The stories of first generation Americans are always interesting. How they got here, what were their parents thinking, why did they come, etc. Sue's business, Alltuition came out of her own personal frustration in finding inexpensive students loans for her and her brother. It wasn't they weren't out here but finding them proved to be really difficult. Her technical expertise allowed her to build something that would crawl the web to find those loans....and a business was born.
Sue spent some of her earlier years in Chicago because her father was getting his Phd at University of Chicago. He then got a job managing all the Asian investments for Hyundai and they found themselves moving to New Jersey and eventually back to Korea. When her father returned to Korea her mother stayed in the US with the kids because of the education. That ended up being a six year separation which was hard on everyone. They would see each other in the summer and holidays but that was it and it was hard on everyone and so after six years of this the whole famiily moved back to Korea.
Sue's first language is Korean, second English which she didn't even begin to learn until pre-school. Her parents only spoke Korean in the house, had Korean playdates and went to a Korean church. Her brother was born in the US but Sue was not. For her brother, he could go to an American school but for Sue she had to go to a Korean speaking school It was a rote memorization type school. After leaving basically an all-black school in Chicago and then going to a Korean speaking traditional school wasn't easy. Her parents realized that she should go to boarding school back in the US. They chose an all girls school; Madeira in VA. When it was time for her brother to go to school they had already learned which school made the most sense. Alas, the oldest is always the guinea pig.
After graduating Madeira Sue decided to go to Africa for a year to teach English to understand different cultures and continents. The tsunami hit and her parents said said no way are you going to Africa so instead she returned to Korea. She got a job doing secretarial work at an electronic trading company and after a few months moved quickly into programming.
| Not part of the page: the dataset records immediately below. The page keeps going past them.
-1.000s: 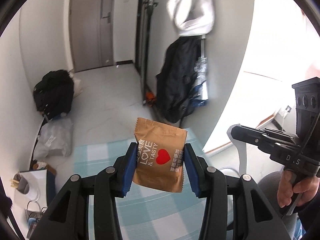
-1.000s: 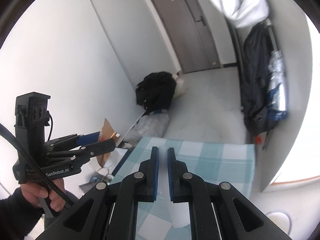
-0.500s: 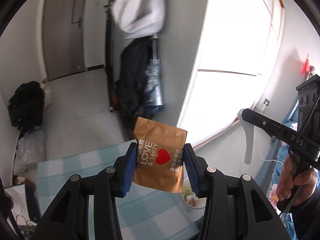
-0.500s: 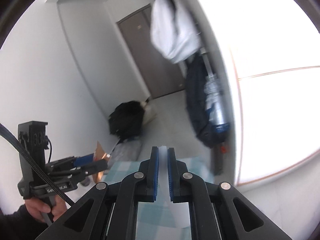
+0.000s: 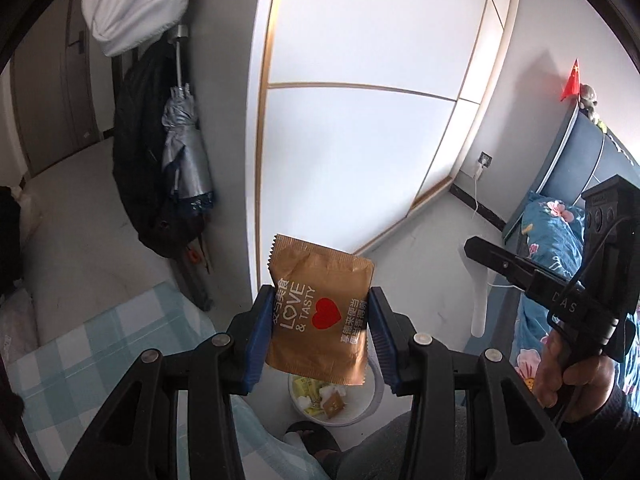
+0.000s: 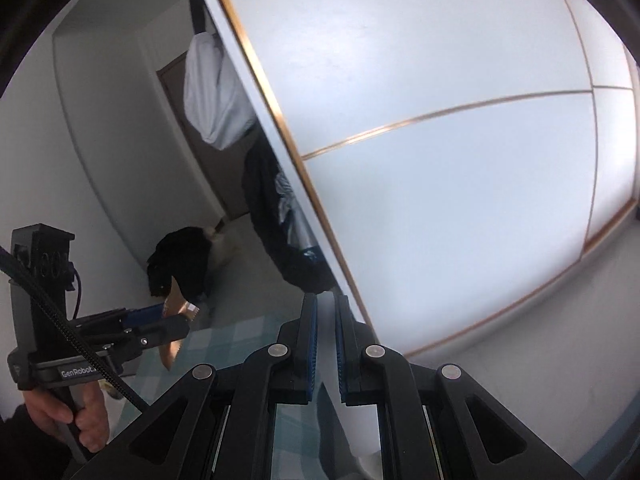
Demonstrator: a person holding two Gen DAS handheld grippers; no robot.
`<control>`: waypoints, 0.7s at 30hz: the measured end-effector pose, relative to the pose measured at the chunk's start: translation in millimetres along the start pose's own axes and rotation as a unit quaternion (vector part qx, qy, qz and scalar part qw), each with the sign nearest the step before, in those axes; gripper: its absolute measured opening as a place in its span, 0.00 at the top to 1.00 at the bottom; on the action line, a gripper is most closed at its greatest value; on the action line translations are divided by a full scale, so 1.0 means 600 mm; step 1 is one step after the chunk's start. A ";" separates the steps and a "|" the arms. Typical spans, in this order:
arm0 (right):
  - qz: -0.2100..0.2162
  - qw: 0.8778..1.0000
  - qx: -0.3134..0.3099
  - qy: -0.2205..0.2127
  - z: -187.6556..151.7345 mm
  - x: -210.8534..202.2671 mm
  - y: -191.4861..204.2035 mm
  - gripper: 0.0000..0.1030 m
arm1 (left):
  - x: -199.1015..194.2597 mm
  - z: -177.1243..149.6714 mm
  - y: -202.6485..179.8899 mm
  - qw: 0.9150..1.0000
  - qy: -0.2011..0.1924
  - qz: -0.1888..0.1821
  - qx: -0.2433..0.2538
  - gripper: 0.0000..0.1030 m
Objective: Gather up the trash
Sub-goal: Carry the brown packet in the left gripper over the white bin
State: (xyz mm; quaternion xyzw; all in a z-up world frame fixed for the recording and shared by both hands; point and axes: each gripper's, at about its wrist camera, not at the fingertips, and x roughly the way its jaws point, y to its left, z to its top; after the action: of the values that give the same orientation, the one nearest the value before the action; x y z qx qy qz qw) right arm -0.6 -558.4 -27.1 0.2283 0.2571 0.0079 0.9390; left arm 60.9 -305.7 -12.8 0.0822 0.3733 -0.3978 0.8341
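Left gripper [image 5: 320,316] clamped on flat brown foil snack packet [image 5: 320,312], centre frame, directly above white round trash bin [image 5: 340,408] at lower centre. Right gripper [image 6: 326,344] narrow, nothing held. Risk: light packet fluttering past rim if released high; sticking to blue pads [image 5: 260,332].
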 end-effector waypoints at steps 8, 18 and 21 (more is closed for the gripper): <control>-0.031 0.994 0.089 0.048 -0.085 0.054 -0.127 0.93 | 0.140 -0.014 -0.012 0.996 0.086 -0.020 -0.005 0.60; -0.035 0.981 0.160 0.108 -0.177 0.130 -0.209 0.93 | 0.291 -0.069 -0.013 0.979 0.202 -0.034 -0.021 0.60; -0.032 0.975 0.179 0.130 -0.203 0.166 -0.225 0.93 | 0.328 -0.085 -0.017 0.970 0.239 -0.042 -0.028 0.60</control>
State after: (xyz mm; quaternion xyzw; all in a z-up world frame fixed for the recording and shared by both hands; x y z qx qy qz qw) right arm 12.7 -614.3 -226.2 0.3812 0.3812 -0.0388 0.8413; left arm 104.8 -408.8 -182.4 0.1357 0.5757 -0.3905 0.7055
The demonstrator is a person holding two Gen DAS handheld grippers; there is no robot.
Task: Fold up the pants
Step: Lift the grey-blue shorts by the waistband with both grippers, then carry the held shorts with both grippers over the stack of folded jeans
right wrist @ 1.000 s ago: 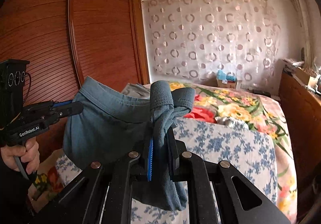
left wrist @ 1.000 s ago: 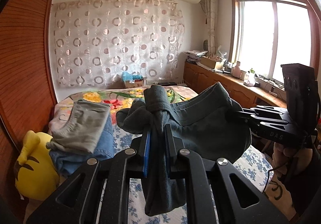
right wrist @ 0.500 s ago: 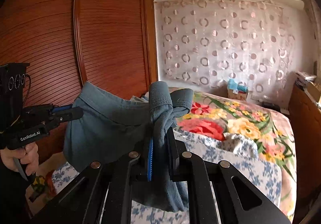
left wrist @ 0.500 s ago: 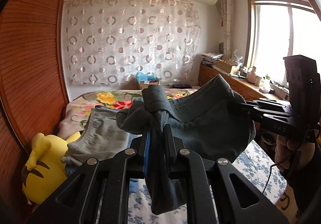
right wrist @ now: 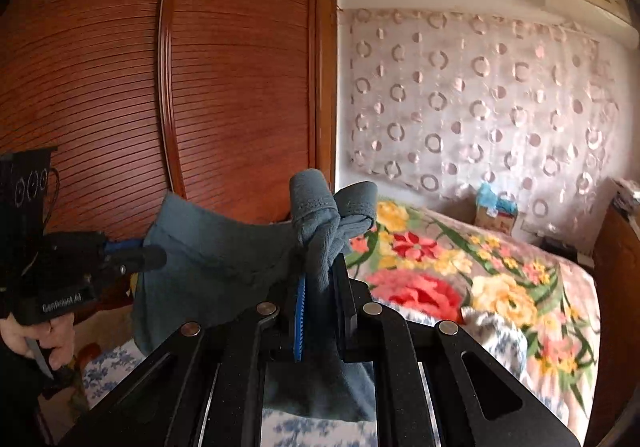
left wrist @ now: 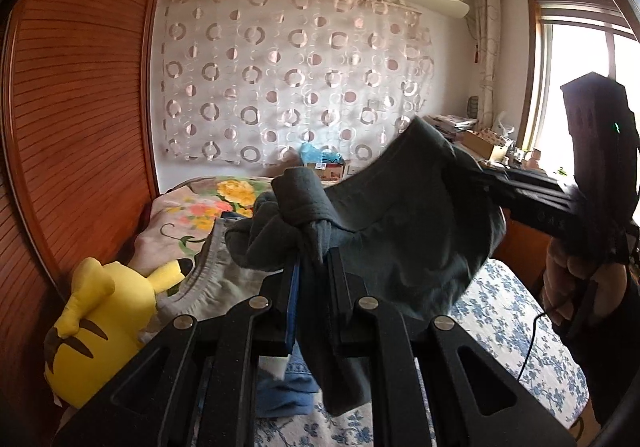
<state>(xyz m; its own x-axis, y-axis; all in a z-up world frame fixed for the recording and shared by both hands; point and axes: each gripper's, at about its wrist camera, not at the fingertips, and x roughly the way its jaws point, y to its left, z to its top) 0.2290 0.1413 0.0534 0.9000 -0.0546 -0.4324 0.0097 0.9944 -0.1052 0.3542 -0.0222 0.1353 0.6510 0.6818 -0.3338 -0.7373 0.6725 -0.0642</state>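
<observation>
A: Left wrist view first. The biggest things are the wooden wardrobe [left wrist: 80, 119] on the left and the bed [left wrist: 500, 327] below, with a blue flower sheet. Where are the pants?

B: The pants [left wrist: 400, 231] hang in the air above the bed, stretched between the two claws. Their long axis runs about level, from one claw across to the other, and loose cloth drops down toward the sheet.

A: How does the left claw [left wrist: 312, 287] stand?

B: It points forward and a little downward. Its jaws are nearly closed and pinch a bunched edge of the pants; a knot of cloth sticks up above the tips.

A: And the right claw [right wrist: 320, 287]?

B: The same pose, slightly downward, jaws nearly closed on another bunched edge. In the left wrist view it comes in from the right side, with a hand [left wrist: 568, 279] around its handle. In the right wrist view the left one comes in from the left, also with a hand [right wrist: 36, 335] on the grip.

A: Smaller things?

B: A folded grey garment [left wrist: 224, 287] lies on the bed, a blue one [left wrist: 284, 395] beside it, and a yellow plush toy [left wrist: 100, 327] sits against the wardrobe.
</observation>
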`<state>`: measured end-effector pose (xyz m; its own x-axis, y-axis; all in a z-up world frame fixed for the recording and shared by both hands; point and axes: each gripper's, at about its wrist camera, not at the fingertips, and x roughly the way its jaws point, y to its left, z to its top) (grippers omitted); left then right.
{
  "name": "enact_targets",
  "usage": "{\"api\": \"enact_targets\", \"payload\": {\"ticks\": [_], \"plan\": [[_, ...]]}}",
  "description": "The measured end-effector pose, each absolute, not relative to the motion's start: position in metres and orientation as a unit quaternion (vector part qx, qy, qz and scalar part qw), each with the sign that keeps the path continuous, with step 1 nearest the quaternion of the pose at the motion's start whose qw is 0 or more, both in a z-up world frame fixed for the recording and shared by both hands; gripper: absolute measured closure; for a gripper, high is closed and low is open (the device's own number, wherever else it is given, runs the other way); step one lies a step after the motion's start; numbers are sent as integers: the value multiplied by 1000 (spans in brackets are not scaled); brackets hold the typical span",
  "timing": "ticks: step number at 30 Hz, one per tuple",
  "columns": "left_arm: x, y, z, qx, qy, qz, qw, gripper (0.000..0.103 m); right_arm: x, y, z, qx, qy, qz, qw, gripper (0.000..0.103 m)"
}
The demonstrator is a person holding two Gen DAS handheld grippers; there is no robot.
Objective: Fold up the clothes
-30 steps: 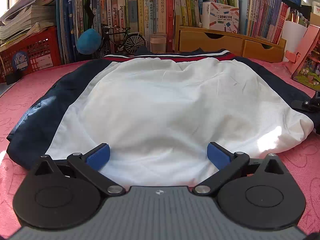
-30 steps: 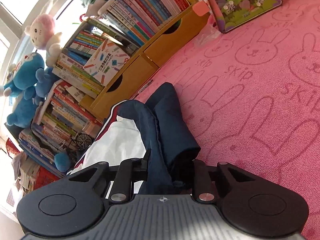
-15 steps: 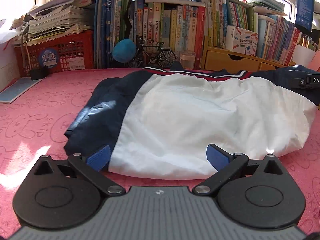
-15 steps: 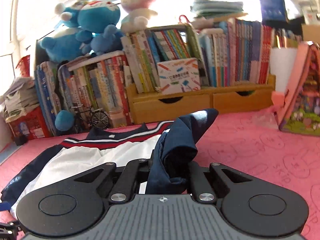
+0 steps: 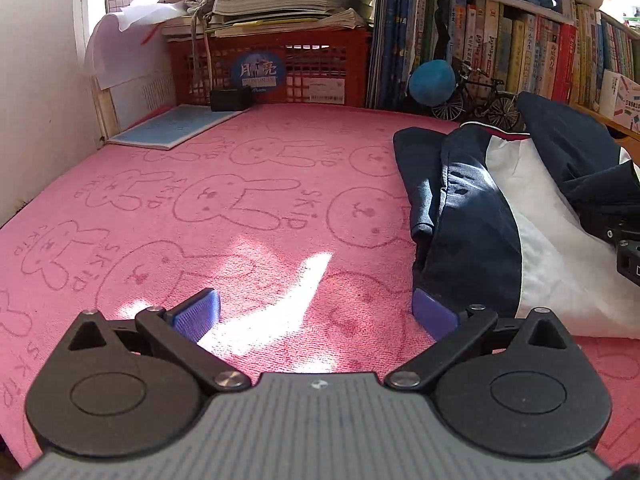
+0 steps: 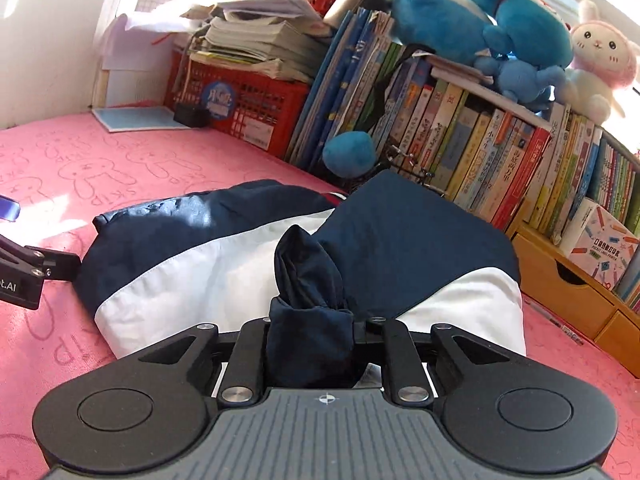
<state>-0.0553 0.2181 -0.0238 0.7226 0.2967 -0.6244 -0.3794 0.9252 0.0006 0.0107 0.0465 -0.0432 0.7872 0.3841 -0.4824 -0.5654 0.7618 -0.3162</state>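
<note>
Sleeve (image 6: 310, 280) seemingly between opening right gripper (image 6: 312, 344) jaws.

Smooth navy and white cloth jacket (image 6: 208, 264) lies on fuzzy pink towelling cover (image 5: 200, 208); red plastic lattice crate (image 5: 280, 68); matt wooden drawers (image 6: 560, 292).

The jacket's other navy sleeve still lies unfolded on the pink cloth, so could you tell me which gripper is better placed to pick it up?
Left. The left gripper is open and empty beside that sleeve. The right gripper, jaws opening, still has the folded sleeve between them.
</note>
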Motion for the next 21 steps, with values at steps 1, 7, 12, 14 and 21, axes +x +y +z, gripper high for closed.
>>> {"api": "enact_targets", "payload": {"ticks": [1,7,12,14,21], "plan": [[-57,220,-22,-77,328,182,924,0,7,44,-43,-230,195,259,918,59],[-75,213,11,-209,277,36,937,0,-23,-12,-32,-165,178,250,937,19],[-49,183,14,-315,278,-132,898,0,-34,-51,-44,-112,195,218,950,12],[-35,163,7,-318,301,-142,887,0,-38,-64,-51,-86,204,216,951,9],[-1,107,-11,-319,351,-151,867,0,-38,-109,-60,7,223,193,956,3]]}}
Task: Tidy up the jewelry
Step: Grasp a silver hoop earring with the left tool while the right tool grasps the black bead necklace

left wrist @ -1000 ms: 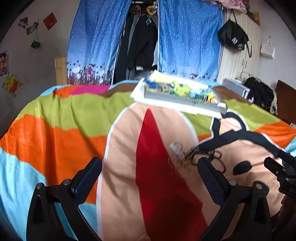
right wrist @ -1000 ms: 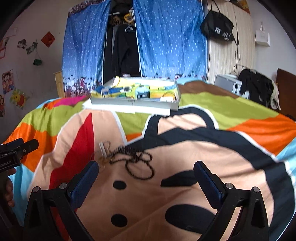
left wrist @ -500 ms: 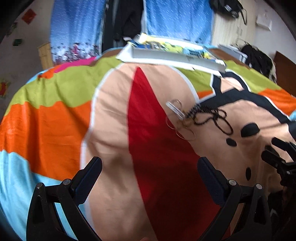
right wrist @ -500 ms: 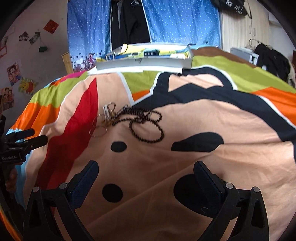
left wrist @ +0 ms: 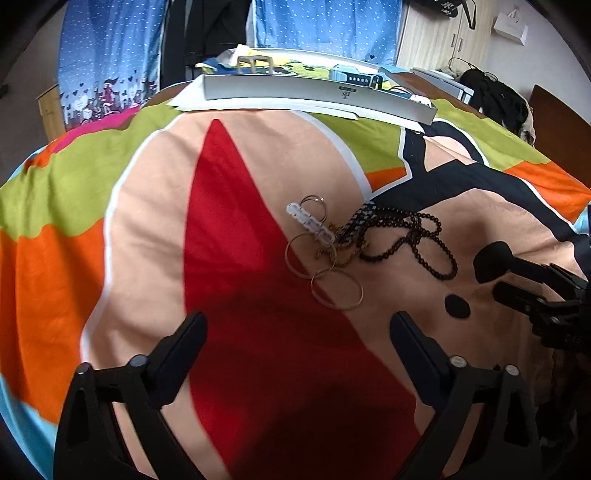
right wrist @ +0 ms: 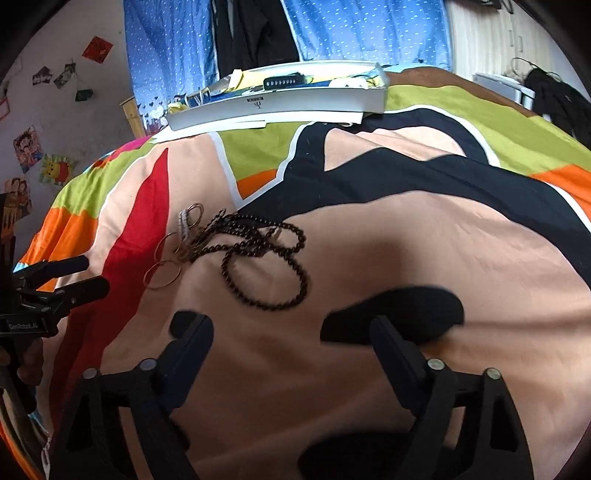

She took school very seriously but her carpal tunnel syndrome was impeding her life. Sue was going to take off some time in high school because of her carpel tunnel syndrome as over time it was getting worse. At this point she had been to a variety of doctors and had tried a variety of things. Her parents had a connection to a famous accunpunturist in Korea. This guy was so good that he would continually move after he retired because he would get up in the morning and there would be 30 people sitting at his door. Sue went to see him and after two treatments she was fixed. Her had retired and because Sue was planning on being a doctor she begged him to let her learn from him but he said no. She called him Grandfather.
Sue left Korea and began at University of Chicago as a pre-med student. Two quarters in and the acupuncturist, Grandfather, finds out he is very sick and tells Sue if she wants she can come back to Korea and learn his ways. She put school on hold and spent the next 8 months learning acunpunture. She also programmed study guides for her to review his techniques. She worked doing electronic programming of what he was doing. Unfortunately he died and she returned ot the University of Chicago to continue her medical studies. During school she also worked in a hospital and a bio-chemistry lab. She was working the entire time she was in college because her parents both became unemployed and she was supporting them as well as putting herself through college.
She had one year left and her brother was going to be in college that year too and financially things began to spiral. How could they find the money to get them both through college including just the day to day expensives and leave with as little debt as possible. If it was a mortgage you would look everywhere you could to find the best price but for some reason she found it frustrating that only a few options were put in front of you. It was then that Sue thought about building an application to troll the web for the best loans possible.
She knew she had a business there and went to the Kaufman Foundation and other non-profits to ask for funding. She knew she could build something big and needed a partner. Originally started by building a website focused on helping consumers compare student loans. They pivoted by essentially expanding to help consumers manage the entire financial aid process. They were unable to raise capital as a non-profit and changed the business model to a for-profit business and begun to raise money from angel and venture investors.
How did she go about finding her partners? Sue started using her social network, Craigs List and Linkedin. She was still coming up dry. On Valentines Day she put her name on OKCupid thinking maybe through that she would find a business partner. That was how she found Sam. They had been talking and finally got together to finally meet face to face about three hours before meeting with the CEO of OKCupid who happened to be involved with the Excelerate program. Her and Sam had never really prepped for this. She was talking about the concept for about 25 minutes and the CEO of OKCupid turns to Sam, who has the title of CTO, and asks what would it take for you to come on full time. Sam responds that in order to quit his day job they would need cash. The CEO of OKCupid asked Sam, "if I write you a check for $15k right now on the behalf of Excelerate, would you give two weeks notice?" Sam had literally just met Sue three hours ago. He paused and said, "yes". They were both immediately excpted to Excelerate.
They have a great group of investors from SF, Chicago and NYC. They have created a variety of products including one that helps people manage their monthly payments based on what they borrowed and that part is a paid model. Suppose you get into 5 schools and you want a place to consolidate all of your financial aid in one place and be able to connect with the financial aid officers of each school. Alltuition makes that happen. Loans should be a last resort and Alltuition makes it easy from soup to nuts so people can concentrate on what really matters....focusing on their education.